Nick used to scold her when she’d leave a candle burning, especially if he’d come home still wearing his uniform. “Do I need to show you the videos again? I swear, if you leave another ‘One S’more with Feeling’ burning, I’m banning you from the candle store. And then Mrs. Flaherty will go out of business, and it’ll be sad times all around for everyone.”
Nadia sat cross-legged on the floor beside her bedside table and opened her laptop. In this position, if anyone came in, she’d have a few extra seconds to skim the candle under the bed like a hockey puck and act like she was casually clacking away on her keyboard.
“Shit, I really am a teenager again,” she muttered, setting the candle on the varnished floorboards in front of her as if she were at a very sad, very lonely birthday party.
For most people, blowing out candles was usually just a nice way to get some cake and a fleeting thrill. But the birthday candle tradition had started when wishing folk wanted to celebrate attaining a wish by sharing that happiness with their friends and family. After she made this wish, Nadia hoped she’d have more cause for celebration.
As she brought the head of the lighter to
the candle wick and rolled her thumb over the sparking mechanism, her heart thudded in her chest so loud she almost feared Basha would hear. A meager wisp of smoke appeared. Undeterred, she rolled the metal wheel again and again, willing it to ignite.

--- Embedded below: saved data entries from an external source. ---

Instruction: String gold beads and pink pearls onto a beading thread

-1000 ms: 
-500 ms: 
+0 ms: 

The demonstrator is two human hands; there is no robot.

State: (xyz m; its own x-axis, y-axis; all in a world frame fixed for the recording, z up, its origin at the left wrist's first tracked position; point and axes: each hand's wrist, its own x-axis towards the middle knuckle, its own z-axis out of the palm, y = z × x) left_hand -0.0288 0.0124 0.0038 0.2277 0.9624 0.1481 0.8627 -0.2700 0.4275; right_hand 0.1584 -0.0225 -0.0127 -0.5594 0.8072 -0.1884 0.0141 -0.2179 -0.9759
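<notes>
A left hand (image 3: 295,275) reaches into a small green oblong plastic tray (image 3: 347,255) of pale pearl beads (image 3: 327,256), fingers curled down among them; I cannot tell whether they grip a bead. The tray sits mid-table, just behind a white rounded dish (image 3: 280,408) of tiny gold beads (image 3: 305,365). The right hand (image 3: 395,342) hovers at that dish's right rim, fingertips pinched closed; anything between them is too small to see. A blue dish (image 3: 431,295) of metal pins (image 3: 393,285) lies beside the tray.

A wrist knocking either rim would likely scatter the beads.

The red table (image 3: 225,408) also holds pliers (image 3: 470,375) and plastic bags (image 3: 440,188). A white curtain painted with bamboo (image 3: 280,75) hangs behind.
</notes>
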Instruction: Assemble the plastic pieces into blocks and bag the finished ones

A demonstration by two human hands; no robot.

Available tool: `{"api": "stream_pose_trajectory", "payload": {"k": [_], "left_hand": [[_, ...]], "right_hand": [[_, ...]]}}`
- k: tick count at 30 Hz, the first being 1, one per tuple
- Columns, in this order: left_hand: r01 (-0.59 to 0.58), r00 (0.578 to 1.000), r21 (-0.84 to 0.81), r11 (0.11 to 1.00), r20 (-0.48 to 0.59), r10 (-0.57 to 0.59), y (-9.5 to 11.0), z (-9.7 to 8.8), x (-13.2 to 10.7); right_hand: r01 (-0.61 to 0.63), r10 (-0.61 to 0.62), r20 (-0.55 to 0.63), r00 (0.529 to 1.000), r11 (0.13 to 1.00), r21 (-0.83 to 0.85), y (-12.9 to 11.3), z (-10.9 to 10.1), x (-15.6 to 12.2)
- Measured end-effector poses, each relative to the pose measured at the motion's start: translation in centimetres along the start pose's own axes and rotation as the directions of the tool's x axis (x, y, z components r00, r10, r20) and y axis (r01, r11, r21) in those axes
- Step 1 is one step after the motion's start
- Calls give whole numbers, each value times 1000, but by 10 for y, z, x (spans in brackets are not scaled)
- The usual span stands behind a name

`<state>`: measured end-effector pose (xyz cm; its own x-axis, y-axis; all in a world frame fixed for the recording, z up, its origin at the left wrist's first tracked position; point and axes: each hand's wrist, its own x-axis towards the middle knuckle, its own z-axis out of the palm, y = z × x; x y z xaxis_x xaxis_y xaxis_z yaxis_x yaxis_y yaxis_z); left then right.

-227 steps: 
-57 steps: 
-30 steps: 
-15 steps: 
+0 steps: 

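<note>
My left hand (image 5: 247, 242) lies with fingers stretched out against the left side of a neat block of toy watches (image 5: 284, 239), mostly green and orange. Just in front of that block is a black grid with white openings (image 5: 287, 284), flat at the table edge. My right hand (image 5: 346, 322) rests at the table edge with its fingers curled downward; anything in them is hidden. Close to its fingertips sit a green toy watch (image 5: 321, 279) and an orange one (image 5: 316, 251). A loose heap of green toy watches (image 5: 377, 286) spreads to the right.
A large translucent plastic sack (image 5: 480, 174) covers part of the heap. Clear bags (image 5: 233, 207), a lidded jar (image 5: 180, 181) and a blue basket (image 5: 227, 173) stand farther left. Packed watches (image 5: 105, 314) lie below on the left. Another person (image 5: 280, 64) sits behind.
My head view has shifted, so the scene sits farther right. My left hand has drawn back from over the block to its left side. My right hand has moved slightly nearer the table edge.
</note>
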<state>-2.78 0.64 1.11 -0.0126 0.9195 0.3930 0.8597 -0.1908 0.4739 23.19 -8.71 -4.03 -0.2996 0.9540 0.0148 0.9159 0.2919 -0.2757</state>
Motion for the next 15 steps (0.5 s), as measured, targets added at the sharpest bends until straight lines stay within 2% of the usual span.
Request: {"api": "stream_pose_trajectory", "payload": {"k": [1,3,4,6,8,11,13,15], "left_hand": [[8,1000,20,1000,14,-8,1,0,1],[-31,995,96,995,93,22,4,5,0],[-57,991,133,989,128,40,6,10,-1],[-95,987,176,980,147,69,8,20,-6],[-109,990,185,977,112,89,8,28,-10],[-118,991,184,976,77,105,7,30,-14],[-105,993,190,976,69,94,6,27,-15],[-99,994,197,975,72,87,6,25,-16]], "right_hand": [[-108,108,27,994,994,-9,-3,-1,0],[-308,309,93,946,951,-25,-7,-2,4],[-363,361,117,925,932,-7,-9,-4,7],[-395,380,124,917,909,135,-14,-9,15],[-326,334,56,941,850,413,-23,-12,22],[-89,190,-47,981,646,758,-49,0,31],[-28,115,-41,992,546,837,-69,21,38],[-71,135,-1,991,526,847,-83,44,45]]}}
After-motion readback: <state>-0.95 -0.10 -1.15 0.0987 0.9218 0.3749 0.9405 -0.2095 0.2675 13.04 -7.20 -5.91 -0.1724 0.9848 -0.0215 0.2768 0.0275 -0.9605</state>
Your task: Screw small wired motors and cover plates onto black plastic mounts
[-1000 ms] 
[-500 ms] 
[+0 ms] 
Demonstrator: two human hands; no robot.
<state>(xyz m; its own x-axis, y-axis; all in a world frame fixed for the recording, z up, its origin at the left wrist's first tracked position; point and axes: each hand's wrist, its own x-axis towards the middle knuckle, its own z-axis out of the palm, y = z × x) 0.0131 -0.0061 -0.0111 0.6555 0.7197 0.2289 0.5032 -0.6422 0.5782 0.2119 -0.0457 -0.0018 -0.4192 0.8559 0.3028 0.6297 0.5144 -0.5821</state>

At last, a flame appeared, and she hurried to touch it to the wick. It caught immediately, blooming into that elongated teardrop of glowing comfort.
“I wish I had an easier way to pay off my debt to the Wishmaster,” she said aloud, her heart in her mouth.
It sounded promising. If she’d tried to wish the debt away in one go, it would be more likely to get bent out of shape by the Wishing Tree. This way, she wasn’t asking for too much at once: assistance instead of a cure-all.
The flame flickered, but as she bent her head to blow it out, the candle snuffed itself out with an unsettling whoosh. No smoke, no residual scent, as if all the air had been sucked from the room. Puzzled, she moved her hand all around her, trying to feel for a draft.
“Did I do it?” She paused, but the wish rush still warmed her chest. “Guess not.”
With determination, Nadia rolled the sparking mechanism and lit the wick a second time. She took a deep breath and repeated the wish, holding the air in her lungs until she was ready to blow the flame out. However, as she pursed her lips, the candle snuffed out again in that strange, smokeless snap. This time, it came with an added warning: a slight shock of pain in her chest, like static electricity.
She eyed the candle and pressed a hand to her heart. Maybe the wish wasn’t potent enough because Miles had saved only her life, rather than evacuating a whole town before an earthquake or something. Perhaps the house itself could sense she was trying to go against Basha’s edicts. Or maybe the Wishing Tree simply disliked the wish she was trying to make. But why? What was so off-limits about this particular wish? Was it because the Wishing Tree interpreted it as wishing for more wishes, like her mom had said?
A third try seemed like the quickest way to figure out the problem, though the flame extinguishing itself felt a lot like the equivalent of walking down a gloomy forest path littered with signs saying “GO BACK! DANGER AHEAD! NO, REALLY, TAKE ANOTHER STEP AT YOUR PERIL!”